WHAT TO PRODUCE: Can you return the records below exactly as they stand, but only from the first line through the one with "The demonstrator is"?

Excerpts from a dataset:
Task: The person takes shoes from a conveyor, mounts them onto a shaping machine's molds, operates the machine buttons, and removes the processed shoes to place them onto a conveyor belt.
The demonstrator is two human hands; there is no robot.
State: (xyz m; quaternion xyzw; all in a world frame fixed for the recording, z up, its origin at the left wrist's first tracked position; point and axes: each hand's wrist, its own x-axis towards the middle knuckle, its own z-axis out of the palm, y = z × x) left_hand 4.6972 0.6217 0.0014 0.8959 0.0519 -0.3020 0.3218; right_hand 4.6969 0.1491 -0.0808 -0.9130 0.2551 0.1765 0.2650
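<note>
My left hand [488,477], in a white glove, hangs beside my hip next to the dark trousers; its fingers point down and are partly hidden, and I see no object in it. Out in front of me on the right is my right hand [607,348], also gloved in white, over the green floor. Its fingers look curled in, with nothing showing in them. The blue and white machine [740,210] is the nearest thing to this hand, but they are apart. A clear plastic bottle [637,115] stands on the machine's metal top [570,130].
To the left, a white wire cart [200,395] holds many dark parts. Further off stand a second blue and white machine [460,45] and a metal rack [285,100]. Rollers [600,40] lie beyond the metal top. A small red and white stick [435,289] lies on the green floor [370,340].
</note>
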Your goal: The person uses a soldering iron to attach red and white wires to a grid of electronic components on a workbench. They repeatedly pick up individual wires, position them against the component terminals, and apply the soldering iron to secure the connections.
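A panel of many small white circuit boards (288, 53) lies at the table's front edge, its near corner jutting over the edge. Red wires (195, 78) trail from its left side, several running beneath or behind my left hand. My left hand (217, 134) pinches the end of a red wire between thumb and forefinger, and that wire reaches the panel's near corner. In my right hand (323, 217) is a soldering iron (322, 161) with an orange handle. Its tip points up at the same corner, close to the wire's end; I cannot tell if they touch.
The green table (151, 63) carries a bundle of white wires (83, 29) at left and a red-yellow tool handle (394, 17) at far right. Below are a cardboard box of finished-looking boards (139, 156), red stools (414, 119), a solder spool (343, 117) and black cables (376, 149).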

PROBLEM SOLUTION:
Task: The person takes shoes from a conveyor, mounts them onto a shaping machine's molds, operates the machine buttons, and removes the processed shoes to place them onto a conveyor belt.
The demonstrator is two human hands; there is no robot.

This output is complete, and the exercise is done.